[To do] Using the listing below, please print exactly the lines from the one with "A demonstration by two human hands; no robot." through the one with "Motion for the". Leave out every picture.

____

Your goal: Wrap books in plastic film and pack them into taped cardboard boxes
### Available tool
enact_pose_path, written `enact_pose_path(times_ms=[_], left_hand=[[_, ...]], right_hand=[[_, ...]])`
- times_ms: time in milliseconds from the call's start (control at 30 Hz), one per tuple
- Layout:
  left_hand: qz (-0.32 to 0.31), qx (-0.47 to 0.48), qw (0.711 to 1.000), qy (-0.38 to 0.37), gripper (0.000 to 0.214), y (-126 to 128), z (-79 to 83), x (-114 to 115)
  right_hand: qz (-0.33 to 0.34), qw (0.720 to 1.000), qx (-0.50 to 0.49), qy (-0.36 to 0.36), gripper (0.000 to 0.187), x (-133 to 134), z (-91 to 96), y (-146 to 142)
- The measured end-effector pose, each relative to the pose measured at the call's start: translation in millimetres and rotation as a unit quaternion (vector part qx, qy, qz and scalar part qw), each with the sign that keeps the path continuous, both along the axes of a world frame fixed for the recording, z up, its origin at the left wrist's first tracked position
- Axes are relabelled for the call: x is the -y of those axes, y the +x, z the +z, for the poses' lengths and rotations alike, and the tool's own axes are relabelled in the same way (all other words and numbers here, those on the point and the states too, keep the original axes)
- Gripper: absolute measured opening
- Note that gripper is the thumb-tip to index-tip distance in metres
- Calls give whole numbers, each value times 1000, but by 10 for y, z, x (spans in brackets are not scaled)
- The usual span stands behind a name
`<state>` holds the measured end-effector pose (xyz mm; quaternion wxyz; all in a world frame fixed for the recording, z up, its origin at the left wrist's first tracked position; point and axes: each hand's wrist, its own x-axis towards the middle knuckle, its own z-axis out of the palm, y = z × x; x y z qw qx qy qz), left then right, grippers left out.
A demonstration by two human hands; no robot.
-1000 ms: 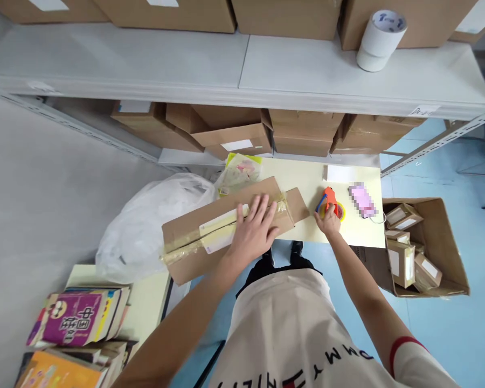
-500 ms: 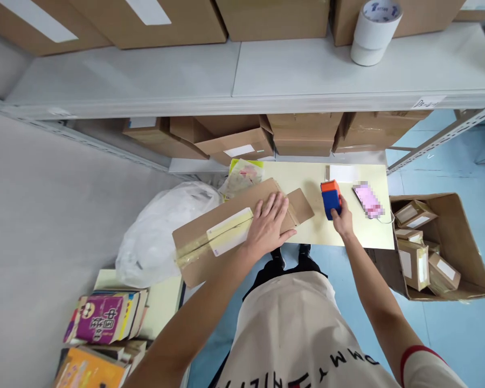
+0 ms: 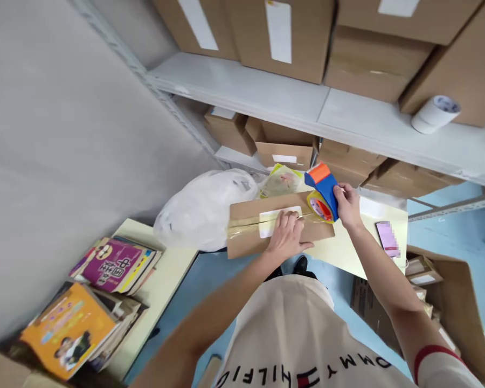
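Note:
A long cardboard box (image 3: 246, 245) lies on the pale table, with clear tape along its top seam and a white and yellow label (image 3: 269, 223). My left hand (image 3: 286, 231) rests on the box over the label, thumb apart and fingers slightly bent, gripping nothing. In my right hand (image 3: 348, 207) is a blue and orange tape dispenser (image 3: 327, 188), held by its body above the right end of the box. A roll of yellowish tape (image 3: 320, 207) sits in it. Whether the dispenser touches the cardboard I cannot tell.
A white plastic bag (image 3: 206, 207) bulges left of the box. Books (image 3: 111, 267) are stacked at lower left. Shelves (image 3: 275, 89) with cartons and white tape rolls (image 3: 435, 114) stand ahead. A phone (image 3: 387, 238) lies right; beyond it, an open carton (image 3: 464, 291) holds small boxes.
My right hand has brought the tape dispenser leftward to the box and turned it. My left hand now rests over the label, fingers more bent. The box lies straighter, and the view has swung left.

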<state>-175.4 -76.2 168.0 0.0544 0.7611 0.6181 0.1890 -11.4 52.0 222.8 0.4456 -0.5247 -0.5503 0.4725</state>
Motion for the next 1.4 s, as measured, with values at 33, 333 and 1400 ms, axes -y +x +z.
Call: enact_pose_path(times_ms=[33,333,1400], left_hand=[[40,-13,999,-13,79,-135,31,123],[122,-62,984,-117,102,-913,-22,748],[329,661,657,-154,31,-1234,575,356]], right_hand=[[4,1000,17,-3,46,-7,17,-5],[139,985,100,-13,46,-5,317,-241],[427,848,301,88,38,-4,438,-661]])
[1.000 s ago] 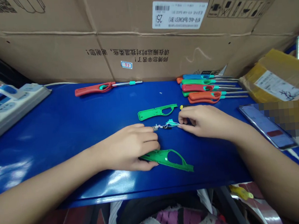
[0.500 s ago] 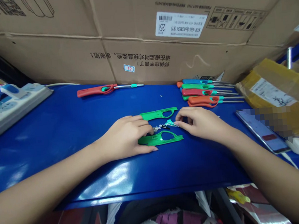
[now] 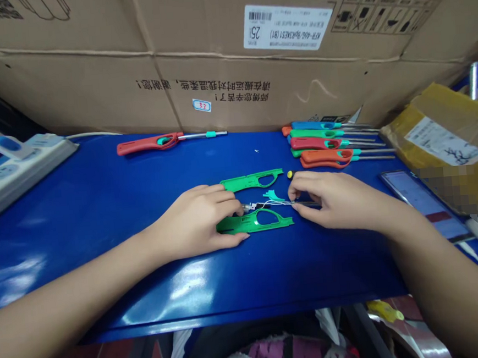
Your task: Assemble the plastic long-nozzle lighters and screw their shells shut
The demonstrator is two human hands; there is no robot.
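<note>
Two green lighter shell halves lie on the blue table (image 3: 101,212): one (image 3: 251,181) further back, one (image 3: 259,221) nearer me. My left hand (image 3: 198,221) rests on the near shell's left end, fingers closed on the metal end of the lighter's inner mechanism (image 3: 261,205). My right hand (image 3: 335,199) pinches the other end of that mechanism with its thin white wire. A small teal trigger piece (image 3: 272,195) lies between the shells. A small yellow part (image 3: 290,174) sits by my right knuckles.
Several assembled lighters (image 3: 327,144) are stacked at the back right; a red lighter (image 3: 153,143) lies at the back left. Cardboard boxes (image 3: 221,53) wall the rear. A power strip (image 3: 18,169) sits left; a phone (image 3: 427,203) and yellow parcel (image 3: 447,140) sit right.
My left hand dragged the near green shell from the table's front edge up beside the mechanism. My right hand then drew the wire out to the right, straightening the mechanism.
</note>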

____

[Worked solution]
A demonstration by two human hands; no robot.
-1000 ms: 
-500 ms: 
+0 ms: 
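Note:
A long cardboard box (image 3: 246, 245) lies on the pale table, with clear tape along its top seam and a white and yellow label (image 3: 269, 223). My left hand (image 3: 286, 231) rests on the box over the label, thumb apart and fingers slightly bent, gripping nothing. In my right hand (image 3: 348, 207) is a blue and orange tape dispenser (image 3: 327, 188), held by its body above the right end of the box. A roll of yellowish tape (image 3: 320, 207) sits in it. Whether the dispenser touches the cardboard I cannot tell.
A white plastic bag (image 3: 206, 207) bulges left of the box. Books (image 3: 111, 267) are stacked at lower left. Shelves (image 3: 275, 89) with cartons and white tape rolls (image 3: 435, 114) stand ahead. A phone (image 3: 387, 238) lies right; beyond it, an open carton (image 3: 464, 291) holds small boxes.
My right hand has brought the tape dispenser leftward to the box and turned it. My left hand now rests over the label, fingers more bent. The box lies straighter, and the view has swung left.
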
<state>-175.4 -76.2 168.0 0.0544 0.7611 0.6181 0.1890 -11.4 52.0 222.8 0.4456 -0.5247 -0.5503 0.4725</state>
Motion for the next 1.4 s, as measured, with values at 33, 333 and 1400 ms, axes -y +x +z.

The exercise requires no further output.